Sunday, 26 September 2010

Close Encounter......

Quite amusingly my husband teased me when we first met many years ago that he was an alien, from a different planet. It was a silly tease and I can't remember all these years later how it began, something to do with the shape his fingers made when held close together. It used to make me chuckle when if anything occurred that was a little extraordinary we would grin and agree that it was probably due to his alien background!





When the girls were smaller I told them of this silliness and a few times they joined in with the giggle, a chorus of "it's cos daddy's an alien!!" when he did something peculiar.

Of course it now doesn't seem quite so funny, when I think back to how detached we have become, how hard he is to relate to, how 'deep' he keeps his feelings.
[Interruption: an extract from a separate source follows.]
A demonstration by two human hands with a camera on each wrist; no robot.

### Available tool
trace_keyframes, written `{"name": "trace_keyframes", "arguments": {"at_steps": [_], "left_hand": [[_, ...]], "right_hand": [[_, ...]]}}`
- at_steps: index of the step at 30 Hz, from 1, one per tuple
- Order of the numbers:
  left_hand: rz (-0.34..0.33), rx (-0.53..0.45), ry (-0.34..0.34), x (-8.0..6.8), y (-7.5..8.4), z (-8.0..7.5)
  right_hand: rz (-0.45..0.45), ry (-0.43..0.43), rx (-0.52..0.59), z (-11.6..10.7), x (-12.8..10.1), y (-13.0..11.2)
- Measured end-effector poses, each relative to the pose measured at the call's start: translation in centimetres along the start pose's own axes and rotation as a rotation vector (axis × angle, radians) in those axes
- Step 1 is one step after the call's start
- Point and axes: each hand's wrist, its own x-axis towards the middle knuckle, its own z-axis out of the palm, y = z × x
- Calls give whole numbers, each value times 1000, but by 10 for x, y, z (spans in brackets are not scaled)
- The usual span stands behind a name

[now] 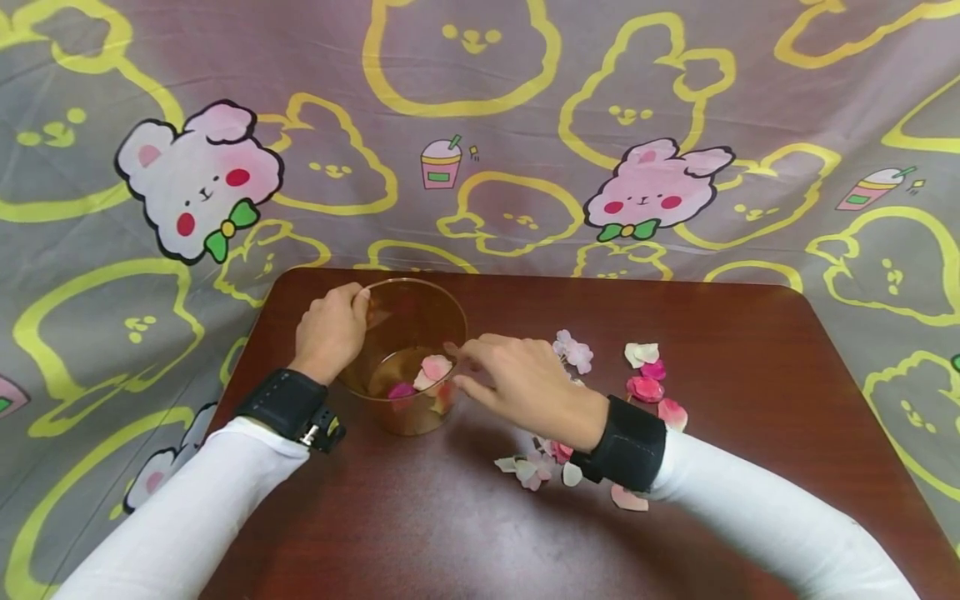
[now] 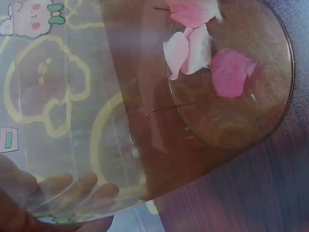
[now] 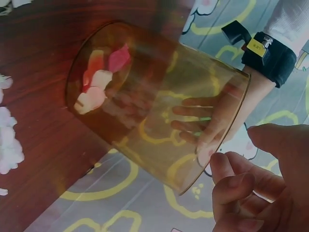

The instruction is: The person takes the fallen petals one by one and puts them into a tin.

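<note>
Holding: the left hand [image 1: 330,329] grips the rim of the clear amber cup [image 1: 408,354] at its 9 o'clock side, thumb over the edge and fingers [image 2: 72,186] curled against the wall, seen through the plastic in the left wrist view.
Cup: it stands upright on the dark wooden counter [image 1: 750,333], near the far left part of the top, long axis vertical, mouth up.
Inside the cup: several pink and pale petals [image 2: 203,46] lie on the bottom, touching one another.
Right hand: the right hand [image 1: 517,375] hovers at the cup's 3 o'clock side, fingertips [image 1: 457,350] over the rim; thumb and forefinger are drawn narrow, and whether a petal sits between them I cannot tell.
Key relation: the cup's mouth lies at about 9 o'clock from the right grip, just beside and slightly below it; the right hand is the nearer one to the loose petals, the left only steadies the cup.
Loose petals: a scatter of petals [image 1: 645,387] lies on the counter from 3 to 5 o'clock of the cup, some beside and under the right wrist.
Pose: both forearms in white sleeves [image 1: 750,508] angle inward, wrists wearing black bands [image 1: 630,442].
Backdrop: a grey cloth [image 1: 675,125] with yellow outlines and pink rabbits.
</note>
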Motion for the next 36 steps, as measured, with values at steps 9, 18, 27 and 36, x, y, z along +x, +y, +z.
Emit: {"name": "trace_keyframes", "arguments": {"at_steps": [9, 18, 27, 36], "left_hand": [[8, -3, 3, 0, -1, 1], [12, -1, 12, 0, -1, 2], [11, -3, 12, 0, -1, 2], [12, 1, 16, 0, -1, 2]], "right_hand": [[33, -36, -27, 2, -16, 14], [112, -72, -27, 17, -29, 40], [170, -102, -31, 32, -39, 64], [263, -200, -3, 43, -50, 88]]}}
Sometimes I wonder how I ever thought I could get beneath the surface and know him.

My Mummy isn't doing so well, unlike the warm, radiant lady I have known all my life she is now struggling. She is pale, cool, gaunt. Her once unwavering appetite has diminished. She is constantly breathless. She is fading, her heart failing. It was her birthday on Friday, and too many visitors, all well meaning, wore her out. She'd had a bad night and when I visited on Saturday she wasn't very bright. When I got home I got a upset and tearful and hubby gave me a hug and said it was understandable, it was only human to get upset about seeing my Mum like that.

And that made me think back to when his Mum (remember MIL?) was so ill and stopping with us. So with a (regrettably) scathing remark I mumbled about him obviously not being human as he had shown no emotion over the demise of his own Mum.......
The 'idea' that he might be from another world fleeted across my mind and this time it didn't seem funny at all!

I read a lovely book the recently where there was marital disharmony (of course it all turned out all right and had a happy ending - damn) but there was a single line in there that so summed up how I often feel at times when hubby and I 'share' a moment, I felt I had to quote it.....

"...the mortar of misunderstanding filled the small crack I had made in my hard, dark shell"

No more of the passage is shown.